__Assigned task__.
Look through the material beneath and copy each line with the word "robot".
** Data supplied follows **
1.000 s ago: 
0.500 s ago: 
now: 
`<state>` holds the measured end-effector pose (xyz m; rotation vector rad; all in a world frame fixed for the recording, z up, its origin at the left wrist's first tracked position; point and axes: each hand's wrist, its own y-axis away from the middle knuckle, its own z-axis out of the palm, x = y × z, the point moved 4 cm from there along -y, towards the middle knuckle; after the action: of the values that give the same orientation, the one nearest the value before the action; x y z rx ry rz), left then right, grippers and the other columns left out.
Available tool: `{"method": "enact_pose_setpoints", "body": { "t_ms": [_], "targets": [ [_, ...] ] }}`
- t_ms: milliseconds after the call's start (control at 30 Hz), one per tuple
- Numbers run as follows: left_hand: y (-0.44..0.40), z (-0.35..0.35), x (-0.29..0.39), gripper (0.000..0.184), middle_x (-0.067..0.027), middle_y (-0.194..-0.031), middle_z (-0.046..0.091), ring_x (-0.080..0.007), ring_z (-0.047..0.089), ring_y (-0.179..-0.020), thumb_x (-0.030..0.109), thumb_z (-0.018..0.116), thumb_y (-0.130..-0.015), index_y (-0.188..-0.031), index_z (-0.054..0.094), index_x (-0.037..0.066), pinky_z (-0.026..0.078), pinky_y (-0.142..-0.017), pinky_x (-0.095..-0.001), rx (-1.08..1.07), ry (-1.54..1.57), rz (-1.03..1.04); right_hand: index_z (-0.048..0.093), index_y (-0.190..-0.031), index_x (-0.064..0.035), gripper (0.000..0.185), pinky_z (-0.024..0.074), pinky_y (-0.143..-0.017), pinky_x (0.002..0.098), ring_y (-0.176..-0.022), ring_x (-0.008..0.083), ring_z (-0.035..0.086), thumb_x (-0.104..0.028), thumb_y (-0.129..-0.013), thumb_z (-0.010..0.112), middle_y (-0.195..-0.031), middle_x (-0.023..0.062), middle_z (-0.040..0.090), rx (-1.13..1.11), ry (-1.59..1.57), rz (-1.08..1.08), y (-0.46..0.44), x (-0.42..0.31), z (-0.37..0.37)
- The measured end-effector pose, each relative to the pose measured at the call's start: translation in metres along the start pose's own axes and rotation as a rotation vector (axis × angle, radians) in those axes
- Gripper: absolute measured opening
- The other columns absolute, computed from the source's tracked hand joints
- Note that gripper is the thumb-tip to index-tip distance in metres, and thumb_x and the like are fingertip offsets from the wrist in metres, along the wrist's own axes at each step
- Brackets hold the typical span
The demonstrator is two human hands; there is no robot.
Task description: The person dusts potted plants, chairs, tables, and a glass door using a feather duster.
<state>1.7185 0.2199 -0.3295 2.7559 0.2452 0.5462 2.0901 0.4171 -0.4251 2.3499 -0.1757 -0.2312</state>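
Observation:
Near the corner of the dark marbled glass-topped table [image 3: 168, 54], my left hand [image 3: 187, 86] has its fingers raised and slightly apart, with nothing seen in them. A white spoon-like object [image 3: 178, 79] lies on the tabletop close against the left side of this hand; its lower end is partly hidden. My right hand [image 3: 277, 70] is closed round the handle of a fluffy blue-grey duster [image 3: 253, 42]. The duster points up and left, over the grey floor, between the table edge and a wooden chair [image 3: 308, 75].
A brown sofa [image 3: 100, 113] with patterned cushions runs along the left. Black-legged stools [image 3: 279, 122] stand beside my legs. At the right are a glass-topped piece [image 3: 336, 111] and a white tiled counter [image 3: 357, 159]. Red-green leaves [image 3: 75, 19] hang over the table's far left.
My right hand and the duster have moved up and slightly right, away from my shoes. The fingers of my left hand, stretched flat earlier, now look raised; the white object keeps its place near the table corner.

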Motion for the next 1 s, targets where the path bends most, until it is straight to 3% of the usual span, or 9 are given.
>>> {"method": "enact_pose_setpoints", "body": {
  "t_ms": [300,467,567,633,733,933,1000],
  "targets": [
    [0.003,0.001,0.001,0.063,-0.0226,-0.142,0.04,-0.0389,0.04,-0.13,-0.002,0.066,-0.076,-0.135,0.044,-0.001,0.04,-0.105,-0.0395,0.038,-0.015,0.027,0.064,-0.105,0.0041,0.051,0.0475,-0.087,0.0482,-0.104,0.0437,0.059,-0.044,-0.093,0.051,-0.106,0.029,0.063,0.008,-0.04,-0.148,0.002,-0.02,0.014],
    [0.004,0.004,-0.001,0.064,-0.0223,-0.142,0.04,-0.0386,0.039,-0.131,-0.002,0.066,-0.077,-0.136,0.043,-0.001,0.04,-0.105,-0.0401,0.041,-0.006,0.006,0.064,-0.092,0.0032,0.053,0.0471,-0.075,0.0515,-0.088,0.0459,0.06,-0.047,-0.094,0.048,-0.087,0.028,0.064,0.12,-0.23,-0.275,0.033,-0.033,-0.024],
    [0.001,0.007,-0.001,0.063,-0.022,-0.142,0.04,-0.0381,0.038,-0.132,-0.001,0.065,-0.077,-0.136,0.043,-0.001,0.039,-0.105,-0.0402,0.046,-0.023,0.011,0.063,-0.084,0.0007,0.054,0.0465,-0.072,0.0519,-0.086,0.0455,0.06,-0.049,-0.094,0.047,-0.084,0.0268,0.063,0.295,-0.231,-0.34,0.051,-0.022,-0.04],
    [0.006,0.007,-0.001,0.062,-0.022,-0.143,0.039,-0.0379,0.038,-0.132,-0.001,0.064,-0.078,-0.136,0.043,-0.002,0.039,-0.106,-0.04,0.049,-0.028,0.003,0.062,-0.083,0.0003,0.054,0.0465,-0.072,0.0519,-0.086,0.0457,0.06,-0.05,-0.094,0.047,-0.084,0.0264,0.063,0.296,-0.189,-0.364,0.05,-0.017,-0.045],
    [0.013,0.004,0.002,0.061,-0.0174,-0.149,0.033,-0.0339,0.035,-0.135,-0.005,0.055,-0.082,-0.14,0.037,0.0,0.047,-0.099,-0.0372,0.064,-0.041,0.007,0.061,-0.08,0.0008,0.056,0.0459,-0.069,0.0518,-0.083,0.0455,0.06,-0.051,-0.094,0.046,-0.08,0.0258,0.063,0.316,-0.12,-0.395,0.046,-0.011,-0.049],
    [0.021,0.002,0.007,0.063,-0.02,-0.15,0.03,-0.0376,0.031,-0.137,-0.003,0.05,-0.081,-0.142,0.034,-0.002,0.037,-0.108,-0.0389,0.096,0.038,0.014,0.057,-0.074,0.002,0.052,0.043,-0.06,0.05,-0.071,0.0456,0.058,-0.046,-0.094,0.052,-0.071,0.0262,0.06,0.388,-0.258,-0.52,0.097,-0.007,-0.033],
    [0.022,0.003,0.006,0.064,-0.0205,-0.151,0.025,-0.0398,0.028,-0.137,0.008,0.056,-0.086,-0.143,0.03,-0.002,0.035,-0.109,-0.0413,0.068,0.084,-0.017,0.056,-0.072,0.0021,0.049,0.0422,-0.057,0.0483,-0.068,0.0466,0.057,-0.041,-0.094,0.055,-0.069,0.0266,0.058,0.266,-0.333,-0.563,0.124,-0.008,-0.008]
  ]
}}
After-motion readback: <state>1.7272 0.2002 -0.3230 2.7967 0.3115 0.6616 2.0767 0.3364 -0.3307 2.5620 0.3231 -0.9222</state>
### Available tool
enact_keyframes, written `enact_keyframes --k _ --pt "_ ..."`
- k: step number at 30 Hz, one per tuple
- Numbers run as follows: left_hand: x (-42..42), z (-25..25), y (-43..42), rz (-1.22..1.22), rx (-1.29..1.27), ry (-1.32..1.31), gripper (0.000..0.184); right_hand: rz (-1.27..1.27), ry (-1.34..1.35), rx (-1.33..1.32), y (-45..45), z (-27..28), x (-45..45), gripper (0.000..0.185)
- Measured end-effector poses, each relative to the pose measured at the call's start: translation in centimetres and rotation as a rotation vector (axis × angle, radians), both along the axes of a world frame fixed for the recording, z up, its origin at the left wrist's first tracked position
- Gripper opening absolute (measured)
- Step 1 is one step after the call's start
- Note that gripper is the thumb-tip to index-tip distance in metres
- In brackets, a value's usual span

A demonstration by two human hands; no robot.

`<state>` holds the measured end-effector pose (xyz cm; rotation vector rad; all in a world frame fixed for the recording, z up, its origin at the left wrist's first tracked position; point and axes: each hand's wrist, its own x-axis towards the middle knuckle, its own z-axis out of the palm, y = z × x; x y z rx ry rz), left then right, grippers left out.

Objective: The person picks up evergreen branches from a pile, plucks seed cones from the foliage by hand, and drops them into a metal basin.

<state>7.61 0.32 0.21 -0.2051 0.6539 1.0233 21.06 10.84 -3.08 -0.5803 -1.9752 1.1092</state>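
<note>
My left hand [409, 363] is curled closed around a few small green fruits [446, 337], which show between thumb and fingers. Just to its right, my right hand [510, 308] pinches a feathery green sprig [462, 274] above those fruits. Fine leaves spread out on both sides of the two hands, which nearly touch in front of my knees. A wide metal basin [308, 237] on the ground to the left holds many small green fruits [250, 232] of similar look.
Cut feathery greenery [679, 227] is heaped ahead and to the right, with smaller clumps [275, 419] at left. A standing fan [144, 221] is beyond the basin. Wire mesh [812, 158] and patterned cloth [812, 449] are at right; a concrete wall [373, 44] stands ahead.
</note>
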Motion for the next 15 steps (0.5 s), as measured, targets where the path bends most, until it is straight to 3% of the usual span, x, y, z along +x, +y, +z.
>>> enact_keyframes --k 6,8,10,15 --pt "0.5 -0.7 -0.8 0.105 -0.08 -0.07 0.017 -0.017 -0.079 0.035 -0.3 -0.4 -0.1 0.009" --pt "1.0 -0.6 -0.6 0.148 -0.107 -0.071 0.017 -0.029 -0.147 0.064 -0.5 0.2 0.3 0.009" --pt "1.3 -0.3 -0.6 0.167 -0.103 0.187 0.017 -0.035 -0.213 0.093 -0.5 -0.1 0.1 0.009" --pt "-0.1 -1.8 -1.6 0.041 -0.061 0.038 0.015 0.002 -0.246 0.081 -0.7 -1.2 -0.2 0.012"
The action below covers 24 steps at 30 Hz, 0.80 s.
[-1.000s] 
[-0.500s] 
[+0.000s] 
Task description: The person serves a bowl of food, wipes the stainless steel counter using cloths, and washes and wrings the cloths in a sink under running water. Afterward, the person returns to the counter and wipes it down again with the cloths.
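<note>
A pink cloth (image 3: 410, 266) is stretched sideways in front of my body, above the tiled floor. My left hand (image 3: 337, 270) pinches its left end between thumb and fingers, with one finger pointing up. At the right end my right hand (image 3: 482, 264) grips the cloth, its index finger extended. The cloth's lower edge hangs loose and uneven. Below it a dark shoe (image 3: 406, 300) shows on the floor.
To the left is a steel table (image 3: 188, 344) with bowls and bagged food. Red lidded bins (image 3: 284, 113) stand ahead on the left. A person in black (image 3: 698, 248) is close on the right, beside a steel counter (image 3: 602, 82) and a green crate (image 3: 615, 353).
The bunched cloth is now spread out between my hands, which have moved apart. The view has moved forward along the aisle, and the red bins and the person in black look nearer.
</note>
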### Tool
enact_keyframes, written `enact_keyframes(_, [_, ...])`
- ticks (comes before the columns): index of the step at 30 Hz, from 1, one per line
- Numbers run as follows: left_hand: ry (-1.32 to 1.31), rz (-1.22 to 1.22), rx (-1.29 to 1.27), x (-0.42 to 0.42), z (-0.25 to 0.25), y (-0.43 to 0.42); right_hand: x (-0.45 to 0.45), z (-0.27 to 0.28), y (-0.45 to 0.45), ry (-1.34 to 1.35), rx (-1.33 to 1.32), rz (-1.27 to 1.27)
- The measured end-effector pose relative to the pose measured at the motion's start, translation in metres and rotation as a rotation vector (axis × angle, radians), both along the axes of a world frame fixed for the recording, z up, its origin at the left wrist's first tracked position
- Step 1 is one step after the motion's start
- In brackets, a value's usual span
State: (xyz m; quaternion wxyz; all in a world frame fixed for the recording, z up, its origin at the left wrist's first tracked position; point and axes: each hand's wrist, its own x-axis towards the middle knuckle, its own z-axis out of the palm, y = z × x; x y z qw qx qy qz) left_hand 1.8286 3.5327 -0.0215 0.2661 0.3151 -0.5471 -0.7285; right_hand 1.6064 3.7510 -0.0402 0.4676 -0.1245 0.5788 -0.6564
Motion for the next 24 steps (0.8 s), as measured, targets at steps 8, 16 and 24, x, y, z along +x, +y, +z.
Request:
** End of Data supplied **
__Reply to the exercise__.
The demonstrator is two human hands; there is no robot.
A demonstration by two human hands; no robot.

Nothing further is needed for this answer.